▸ **Supplied entries**
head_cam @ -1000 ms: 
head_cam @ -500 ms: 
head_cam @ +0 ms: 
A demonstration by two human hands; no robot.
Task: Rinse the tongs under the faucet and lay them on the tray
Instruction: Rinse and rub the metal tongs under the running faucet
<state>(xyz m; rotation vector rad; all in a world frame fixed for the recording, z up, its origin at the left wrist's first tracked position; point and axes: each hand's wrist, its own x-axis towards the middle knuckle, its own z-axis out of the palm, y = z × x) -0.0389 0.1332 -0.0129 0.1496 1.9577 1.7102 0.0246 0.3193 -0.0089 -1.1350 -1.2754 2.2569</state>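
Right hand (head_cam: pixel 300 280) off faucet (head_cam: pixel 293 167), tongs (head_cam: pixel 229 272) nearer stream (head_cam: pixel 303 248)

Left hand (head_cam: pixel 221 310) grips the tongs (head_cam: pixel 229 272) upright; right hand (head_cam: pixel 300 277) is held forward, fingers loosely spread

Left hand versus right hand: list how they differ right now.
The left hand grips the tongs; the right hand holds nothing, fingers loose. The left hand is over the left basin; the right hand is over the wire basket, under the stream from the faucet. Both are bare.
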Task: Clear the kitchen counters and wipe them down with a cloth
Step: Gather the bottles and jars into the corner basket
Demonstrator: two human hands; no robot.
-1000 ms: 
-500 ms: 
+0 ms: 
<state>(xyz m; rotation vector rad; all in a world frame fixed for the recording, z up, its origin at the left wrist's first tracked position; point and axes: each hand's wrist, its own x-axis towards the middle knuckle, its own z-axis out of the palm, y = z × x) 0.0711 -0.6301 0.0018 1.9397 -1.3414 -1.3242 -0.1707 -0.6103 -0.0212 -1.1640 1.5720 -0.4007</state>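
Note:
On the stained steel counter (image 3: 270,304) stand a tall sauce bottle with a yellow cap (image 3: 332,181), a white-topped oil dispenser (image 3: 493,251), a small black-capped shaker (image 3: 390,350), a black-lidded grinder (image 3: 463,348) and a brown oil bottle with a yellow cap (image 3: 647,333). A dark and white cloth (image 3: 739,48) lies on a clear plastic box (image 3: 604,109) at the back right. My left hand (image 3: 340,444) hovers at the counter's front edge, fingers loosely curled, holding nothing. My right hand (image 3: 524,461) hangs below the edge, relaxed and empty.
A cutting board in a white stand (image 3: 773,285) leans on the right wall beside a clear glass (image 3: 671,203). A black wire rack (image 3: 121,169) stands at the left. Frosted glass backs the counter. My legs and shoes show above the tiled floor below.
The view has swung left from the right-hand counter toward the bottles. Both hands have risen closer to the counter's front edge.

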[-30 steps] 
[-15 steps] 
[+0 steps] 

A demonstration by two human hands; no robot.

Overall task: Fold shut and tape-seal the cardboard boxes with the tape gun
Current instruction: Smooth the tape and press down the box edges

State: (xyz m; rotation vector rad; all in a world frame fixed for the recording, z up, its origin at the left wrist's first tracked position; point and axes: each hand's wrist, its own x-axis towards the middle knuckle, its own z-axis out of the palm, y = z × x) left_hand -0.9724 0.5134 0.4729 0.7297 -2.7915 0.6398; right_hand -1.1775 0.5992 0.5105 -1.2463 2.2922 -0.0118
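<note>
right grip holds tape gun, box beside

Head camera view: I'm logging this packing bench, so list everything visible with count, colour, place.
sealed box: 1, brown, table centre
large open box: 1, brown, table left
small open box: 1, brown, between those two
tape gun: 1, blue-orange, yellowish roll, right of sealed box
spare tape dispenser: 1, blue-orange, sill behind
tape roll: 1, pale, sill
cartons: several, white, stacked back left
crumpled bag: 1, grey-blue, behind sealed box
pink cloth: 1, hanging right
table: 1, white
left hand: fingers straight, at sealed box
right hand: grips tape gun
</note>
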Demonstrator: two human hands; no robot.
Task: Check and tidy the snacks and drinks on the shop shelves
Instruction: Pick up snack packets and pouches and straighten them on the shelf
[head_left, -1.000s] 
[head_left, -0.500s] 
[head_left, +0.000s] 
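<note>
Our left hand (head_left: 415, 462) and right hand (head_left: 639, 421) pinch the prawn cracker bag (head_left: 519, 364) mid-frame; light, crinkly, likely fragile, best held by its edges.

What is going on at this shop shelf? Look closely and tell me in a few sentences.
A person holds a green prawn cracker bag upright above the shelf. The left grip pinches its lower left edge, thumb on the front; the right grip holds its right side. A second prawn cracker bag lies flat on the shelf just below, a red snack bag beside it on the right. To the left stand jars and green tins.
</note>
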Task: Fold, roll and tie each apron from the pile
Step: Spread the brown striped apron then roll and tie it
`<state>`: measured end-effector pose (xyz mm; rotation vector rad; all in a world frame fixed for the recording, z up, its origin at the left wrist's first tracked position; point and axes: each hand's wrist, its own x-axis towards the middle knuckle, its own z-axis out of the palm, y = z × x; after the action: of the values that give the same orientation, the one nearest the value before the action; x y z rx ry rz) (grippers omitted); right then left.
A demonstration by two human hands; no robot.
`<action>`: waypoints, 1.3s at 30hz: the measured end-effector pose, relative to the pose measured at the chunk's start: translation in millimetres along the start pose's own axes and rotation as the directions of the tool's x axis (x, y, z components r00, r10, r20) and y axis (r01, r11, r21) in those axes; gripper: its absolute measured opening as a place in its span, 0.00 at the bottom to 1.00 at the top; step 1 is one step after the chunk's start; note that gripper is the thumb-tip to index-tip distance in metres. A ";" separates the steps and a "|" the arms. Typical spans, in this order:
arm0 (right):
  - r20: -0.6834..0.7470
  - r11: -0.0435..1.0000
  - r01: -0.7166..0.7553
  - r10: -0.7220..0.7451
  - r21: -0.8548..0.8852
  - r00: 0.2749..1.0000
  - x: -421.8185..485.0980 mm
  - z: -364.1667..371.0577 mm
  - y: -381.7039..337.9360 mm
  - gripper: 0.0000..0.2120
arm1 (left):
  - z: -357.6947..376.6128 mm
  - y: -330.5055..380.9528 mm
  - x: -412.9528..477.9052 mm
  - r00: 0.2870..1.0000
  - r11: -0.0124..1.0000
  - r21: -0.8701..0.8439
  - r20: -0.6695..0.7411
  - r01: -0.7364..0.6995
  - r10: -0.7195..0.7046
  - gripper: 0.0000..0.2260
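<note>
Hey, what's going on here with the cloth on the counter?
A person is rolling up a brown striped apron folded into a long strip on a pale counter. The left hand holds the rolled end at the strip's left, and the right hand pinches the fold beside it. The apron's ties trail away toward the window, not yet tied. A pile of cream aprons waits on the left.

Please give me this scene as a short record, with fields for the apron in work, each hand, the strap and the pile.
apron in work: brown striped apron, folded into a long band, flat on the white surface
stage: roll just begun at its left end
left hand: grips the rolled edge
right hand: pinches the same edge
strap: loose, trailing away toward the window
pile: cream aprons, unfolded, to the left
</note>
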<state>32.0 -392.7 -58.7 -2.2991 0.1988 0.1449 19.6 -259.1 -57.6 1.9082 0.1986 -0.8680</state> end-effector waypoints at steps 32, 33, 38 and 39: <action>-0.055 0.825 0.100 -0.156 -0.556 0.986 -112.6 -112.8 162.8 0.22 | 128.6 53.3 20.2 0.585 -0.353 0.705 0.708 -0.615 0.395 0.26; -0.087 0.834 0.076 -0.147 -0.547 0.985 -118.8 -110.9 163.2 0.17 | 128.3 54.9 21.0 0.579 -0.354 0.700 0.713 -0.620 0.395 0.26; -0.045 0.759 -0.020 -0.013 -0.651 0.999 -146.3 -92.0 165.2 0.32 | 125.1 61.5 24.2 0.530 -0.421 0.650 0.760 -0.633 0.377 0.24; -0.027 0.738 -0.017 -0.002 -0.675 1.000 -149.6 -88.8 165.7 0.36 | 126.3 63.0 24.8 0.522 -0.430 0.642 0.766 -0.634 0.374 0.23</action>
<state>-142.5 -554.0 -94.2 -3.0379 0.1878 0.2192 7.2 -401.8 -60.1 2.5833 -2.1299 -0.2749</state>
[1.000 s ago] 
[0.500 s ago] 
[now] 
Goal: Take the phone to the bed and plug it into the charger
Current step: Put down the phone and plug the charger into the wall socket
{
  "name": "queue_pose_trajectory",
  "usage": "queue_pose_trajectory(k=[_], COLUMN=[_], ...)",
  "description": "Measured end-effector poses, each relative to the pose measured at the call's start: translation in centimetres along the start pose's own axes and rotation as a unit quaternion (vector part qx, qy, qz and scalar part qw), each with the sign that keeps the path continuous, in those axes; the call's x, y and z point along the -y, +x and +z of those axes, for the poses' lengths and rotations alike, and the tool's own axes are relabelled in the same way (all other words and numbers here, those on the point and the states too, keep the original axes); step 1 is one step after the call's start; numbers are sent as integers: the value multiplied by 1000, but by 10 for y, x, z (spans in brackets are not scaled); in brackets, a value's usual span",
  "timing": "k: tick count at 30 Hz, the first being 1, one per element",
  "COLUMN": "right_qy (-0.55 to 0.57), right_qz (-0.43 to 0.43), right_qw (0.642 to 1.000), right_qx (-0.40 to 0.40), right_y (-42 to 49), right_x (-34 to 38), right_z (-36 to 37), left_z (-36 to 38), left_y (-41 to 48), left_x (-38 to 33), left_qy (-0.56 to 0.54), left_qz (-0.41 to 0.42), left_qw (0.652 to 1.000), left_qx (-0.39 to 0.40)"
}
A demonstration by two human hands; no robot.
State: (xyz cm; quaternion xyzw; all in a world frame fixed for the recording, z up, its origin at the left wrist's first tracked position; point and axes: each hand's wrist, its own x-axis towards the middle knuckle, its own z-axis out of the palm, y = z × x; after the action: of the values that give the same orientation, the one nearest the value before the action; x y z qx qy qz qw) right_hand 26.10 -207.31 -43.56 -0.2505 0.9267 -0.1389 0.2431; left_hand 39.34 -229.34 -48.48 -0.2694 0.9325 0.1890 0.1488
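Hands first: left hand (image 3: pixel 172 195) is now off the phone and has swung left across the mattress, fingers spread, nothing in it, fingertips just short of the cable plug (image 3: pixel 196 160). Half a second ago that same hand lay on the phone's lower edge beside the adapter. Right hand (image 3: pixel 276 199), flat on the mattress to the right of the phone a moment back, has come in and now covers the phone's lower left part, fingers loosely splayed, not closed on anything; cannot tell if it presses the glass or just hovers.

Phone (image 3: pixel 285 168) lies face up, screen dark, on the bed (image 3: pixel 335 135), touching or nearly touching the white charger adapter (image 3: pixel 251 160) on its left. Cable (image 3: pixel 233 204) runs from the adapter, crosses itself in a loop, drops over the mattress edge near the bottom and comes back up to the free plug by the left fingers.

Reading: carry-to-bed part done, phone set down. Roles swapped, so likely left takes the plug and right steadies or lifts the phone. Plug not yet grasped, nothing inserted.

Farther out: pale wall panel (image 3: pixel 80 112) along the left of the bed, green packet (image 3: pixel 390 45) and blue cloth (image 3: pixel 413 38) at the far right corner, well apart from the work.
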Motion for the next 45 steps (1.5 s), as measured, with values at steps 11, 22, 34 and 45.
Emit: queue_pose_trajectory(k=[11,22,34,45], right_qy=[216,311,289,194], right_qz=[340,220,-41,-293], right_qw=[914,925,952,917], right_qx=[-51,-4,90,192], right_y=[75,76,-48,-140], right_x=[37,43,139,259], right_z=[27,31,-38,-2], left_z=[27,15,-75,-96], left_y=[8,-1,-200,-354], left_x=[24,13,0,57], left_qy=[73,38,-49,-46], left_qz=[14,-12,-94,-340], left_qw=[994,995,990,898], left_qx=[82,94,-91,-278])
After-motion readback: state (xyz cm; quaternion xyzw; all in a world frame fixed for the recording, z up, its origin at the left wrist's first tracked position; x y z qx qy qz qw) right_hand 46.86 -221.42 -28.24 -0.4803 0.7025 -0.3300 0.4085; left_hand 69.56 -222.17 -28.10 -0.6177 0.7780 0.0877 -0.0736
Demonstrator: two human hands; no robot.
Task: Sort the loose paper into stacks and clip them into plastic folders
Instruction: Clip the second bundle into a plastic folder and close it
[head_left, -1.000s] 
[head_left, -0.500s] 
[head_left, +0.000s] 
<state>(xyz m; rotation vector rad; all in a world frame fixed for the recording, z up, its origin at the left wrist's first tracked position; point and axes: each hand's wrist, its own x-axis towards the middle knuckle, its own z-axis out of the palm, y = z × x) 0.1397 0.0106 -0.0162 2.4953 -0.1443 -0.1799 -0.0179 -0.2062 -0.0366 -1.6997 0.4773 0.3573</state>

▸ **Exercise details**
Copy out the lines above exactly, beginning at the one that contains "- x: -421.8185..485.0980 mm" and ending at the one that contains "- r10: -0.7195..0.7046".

▸ **Problem solution**
  - x: -421.8185..485.0980 mm
  - z: -364.1667..371.0577 mm
  - y: -381.7039..337.9360 mm
  - gripper: 0.0000..0.2120
arm1 (left):
  - z: -357.6947..376.6128 mm
  - y: -330.5055..380.9528 mm
  - x: -412.9528..477.9052 mm
  - r00: 0.2870..1.0000
  - r11: -0.0124..1.0000
  - r21: -0.8701..0.8439
  - r20: -0.6695..0.7411
  - r01: -0.7364..0.6995
  - r10: -0.7195..0.7046

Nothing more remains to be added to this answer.